Aşkı Tanımak

95 5 0
                                    

Yurdunun önünde tedirgin bir şekilde onu bekledim. Az sonra aşağıya indi. Kolları dirseklerine kadar inen, göğsü tamamen kapalı, dizlerine kadar inen yarı dantel yarı düz elbisesiyle oldukça asil duruyordu. O gün bambaşka bir Elya tanımıştım. Ve daha da aşık olmuştum. Simsiyah gözlerine bakakaldım bir an. Ona nasıl baktığımı fark etmiş olmalı ki bir an öyle çok utanmıştı ki utancından yüzü iyice allaşmıştı.

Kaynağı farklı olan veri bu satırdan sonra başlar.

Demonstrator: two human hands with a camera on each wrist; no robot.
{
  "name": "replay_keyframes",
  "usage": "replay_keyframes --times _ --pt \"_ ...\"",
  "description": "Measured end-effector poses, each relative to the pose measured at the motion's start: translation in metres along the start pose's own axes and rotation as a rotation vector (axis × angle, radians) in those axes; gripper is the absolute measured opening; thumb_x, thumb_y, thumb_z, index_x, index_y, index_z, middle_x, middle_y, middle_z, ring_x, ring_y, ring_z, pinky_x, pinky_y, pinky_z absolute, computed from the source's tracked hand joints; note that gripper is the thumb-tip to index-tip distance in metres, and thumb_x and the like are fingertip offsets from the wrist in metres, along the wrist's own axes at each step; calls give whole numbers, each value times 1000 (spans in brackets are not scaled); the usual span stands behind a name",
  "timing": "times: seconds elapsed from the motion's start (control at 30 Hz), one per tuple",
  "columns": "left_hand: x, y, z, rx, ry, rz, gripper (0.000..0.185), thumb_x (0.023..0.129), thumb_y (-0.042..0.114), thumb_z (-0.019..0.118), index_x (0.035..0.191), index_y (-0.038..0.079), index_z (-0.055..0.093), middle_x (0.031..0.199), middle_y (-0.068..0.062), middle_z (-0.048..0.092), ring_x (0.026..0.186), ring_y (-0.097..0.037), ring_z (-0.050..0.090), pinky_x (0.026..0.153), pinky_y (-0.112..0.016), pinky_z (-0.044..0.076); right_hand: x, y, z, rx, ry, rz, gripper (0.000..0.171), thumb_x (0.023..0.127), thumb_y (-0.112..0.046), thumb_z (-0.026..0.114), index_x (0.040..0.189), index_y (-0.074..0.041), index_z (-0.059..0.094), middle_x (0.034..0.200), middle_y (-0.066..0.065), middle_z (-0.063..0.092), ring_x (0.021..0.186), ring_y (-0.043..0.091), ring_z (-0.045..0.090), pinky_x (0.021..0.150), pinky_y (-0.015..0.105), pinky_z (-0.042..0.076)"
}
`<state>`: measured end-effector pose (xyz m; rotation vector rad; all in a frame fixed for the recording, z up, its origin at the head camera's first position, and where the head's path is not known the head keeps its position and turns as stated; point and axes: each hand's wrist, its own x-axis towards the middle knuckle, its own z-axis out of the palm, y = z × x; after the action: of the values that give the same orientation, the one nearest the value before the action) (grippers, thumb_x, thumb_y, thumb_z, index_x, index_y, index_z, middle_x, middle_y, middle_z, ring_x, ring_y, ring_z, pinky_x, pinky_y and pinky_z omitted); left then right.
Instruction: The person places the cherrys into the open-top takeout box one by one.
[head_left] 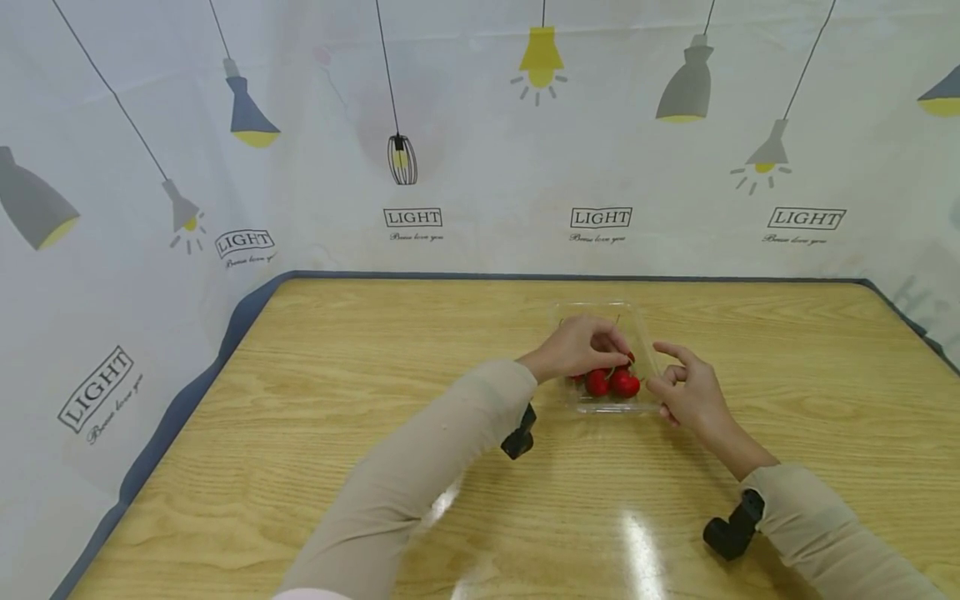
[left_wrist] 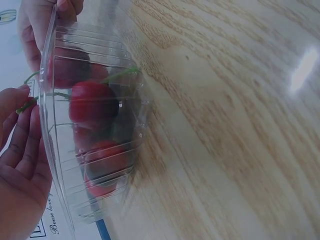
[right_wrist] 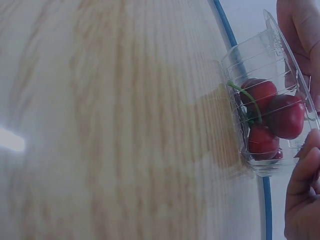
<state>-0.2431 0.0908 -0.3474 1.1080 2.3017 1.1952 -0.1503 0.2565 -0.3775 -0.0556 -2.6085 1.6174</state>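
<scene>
A clear plastic box (head_left: 615, 408) stands on the table with several red cherries (head_left: 624, 384) in it, some with green stems. Over its open top, my left hand (head_left: 576, 346) pinches a green cherry stem (left_wrist: 27, 105) between thumb and fingertips, as the left wrist view shows. My right hand (head_left: 693, 396) holds the box's right rim, its index finger held out away from the thumb. Through the ribbed wall, the right wrist view shows dark red cherries (right_wrist: 286, 116) heaped together. The left hand hides part of the heap from the head view.
The box rests on a wood-grain table (head_left: 375, 333) toward its far side. A white cloth (head_left: 495, 167) printed with lamps hangs behind and to the left. Black wrist cameras (head_left: 735, 525) sit under both sleeves.
</scene>
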Motion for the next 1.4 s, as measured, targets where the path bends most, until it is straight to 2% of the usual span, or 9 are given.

- Elya, çok güzel olmuşsun!
- Teşekkür ederim. Sen de iyisin. (Bu sözler aslında iyi değilsin de nezaketen öyle diyorumun bir diğer şekliydi. Sen de iyisin.!)

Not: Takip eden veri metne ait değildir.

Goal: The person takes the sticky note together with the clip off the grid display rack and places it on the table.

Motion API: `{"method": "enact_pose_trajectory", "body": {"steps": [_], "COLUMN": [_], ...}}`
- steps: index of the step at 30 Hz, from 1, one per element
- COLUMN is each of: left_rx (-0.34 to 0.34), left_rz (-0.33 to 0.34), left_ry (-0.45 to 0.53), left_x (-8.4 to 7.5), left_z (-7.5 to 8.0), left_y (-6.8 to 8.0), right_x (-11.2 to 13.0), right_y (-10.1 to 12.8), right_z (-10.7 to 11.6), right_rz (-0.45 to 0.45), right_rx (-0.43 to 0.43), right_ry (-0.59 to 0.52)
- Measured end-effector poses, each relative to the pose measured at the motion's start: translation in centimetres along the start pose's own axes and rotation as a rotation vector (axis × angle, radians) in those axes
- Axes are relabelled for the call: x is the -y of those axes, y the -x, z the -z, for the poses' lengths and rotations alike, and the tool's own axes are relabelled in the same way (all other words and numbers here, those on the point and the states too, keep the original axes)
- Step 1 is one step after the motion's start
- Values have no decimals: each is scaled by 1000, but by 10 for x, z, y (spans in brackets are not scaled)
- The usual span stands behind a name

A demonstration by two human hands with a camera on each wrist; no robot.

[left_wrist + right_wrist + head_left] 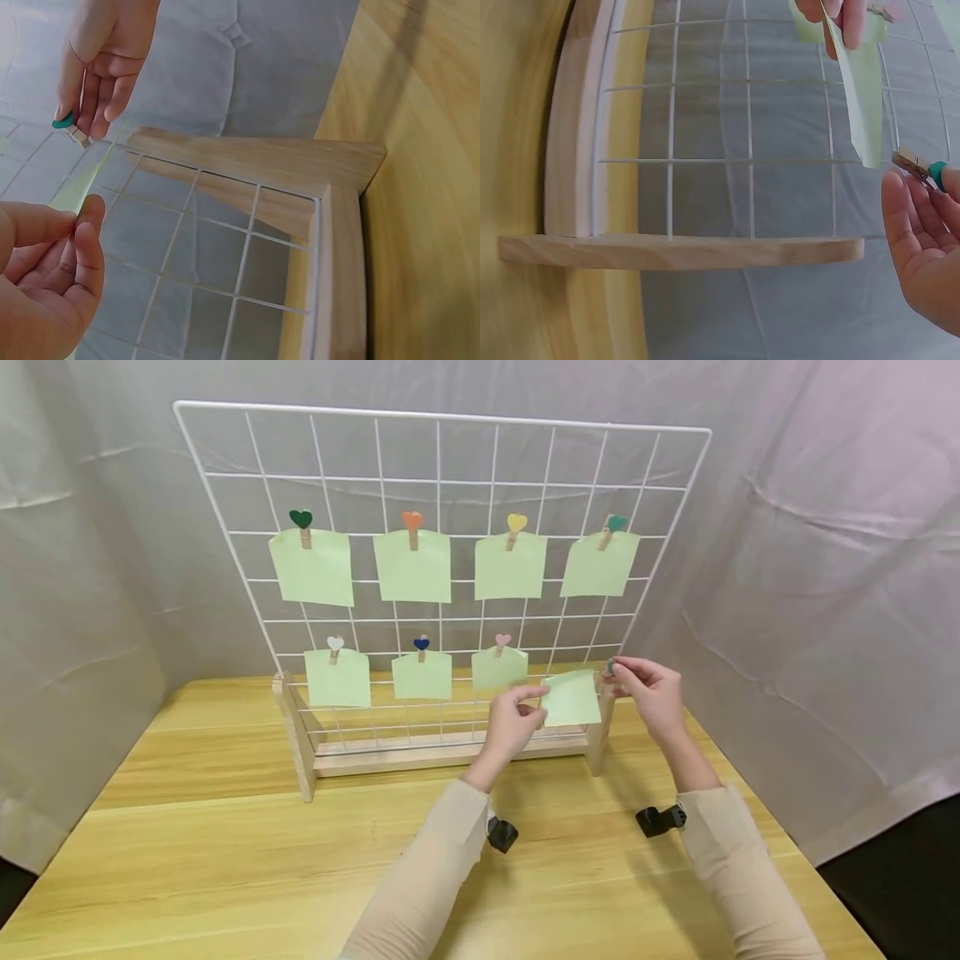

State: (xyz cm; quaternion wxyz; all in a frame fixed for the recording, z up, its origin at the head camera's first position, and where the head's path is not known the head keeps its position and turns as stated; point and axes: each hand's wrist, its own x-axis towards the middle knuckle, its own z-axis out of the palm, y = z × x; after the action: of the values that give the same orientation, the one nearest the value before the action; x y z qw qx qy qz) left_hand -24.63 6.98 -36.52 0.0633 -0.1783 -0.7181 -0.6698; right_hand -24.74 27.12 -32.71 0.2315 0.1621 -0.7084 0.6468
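A pale green paper note (572,698) is pinched at its left edge by my left hand (514,723), in front of the lower right of a white wire grid (465,621). My right hand (654,692) pinches a small wooden clothespin (913,166) with a teal top (63,121), just right of the note. In the right wrist view the pin's tip stands close to the note's edge, apart from it. Other green notes hang on the grid in two rows, each under a heart-topped clothespin, such as the pink one (502,642) nearest my left hand.
Wooden feet (295,739) and a crossbar (390,762) hold the grid upright on a wood-grain table (247,860). Grey cloth (817,568) hangs behind and at the sides. Black cameras (502,835) sit at both wrists.
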Motion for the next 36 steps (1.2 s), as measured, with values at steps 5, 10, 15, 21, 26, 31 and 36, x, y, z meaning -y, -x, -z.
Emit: {"method": "enact_pose_trajectory", "body": {"steps": [5,10,15,21,26,31,36], "left_rx": [-2,-2,-6,2,-1,-3,14], "left_rz": [20,54,92,112,122,128,127], "left_ry": [20,34,65,85,67,59,81], "left_x": [7,14,21,8,29,38,42], "left_z": [-2,-4,-7,-8,-15,-19,-22], "left_y": [3,7,13,26,23,23,28], "right_x": [-4,-9,-42,-72,-170,-166,-194], "right_y": [5,11,14,19,10,20,25], "right_z": [3,8,23,39,89,90,99], "right_rz": [-9,-27,-35,-73,-100,-125,-115], "right_rx": [-21,-77,-87,-79,-50,-73,-112], "right_ry": [-81,-149,-222,-335,-386,-326,-231]}}
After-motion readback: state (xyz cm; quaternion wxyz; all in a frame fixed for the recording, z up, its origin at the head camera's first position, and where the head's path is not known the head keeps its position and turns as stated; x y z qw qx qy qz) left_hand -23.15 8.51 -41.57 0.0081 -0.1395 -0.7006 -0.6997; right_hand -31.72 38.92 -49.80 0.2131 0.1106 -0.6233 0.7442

- Teşekkür ederim ama senin kadar olamaz.  Öyle ki senin yanında kendimi kötü hissedeceğim.
- Saçmalama kimim ki ben?
- (“Benim için her şeysin” diyebilsem diye geçirdim içimden) Saçlarını da az toplamış olsan Küçük Birsen diyebilirim sana. Korkarım bugünün starı olarak ikiniz fena yarışacaksınız.
dedim espriyle karışık. Gülümsedi. Ender gülümsediği anlardan biriydi bu. Sadece 3-4 saniye sürmüştü. Ama aklımı almaya yetmişti.
- Gidelim mi artık Sipan? Geç kalırız sonra.
- Evet gidelim.
- Umarım durakta çok fazla sıra yoktur.
- Olmadı taksiyle gideriz. Ben her türlü seni bu konsere yetiştiririm.
- (Ekşi bir yüz tavrıyla baktı) Olsun geç de kalsak ben otobüsle gitmek istiyorum. Fazlasına lüzum yok.
- Söz konusu Birsen Tezer’se lüzumu var tabii ki
Bu sözlerimden sonra uzun süre sustu. Çünkü tıpkı övülmeyi bekleyen bir çocuk gibiydi. İlk defa ondan taviz verdiğimin farkına varmıştı. Ve bu derin suskunluğunu bozarak:
- Sonuçta altı üstü bir şarkıcı. Neden bu kadar değer veriyorsun ki? Seni tanımak istemez bile. Ona ulaşamazsın bile. Onlar bu sevgiyi kullanarak geçiniyorlar, ceplerini dolduruyorlar. Bizler burada zaten birer piyon gibi bir şeyiz.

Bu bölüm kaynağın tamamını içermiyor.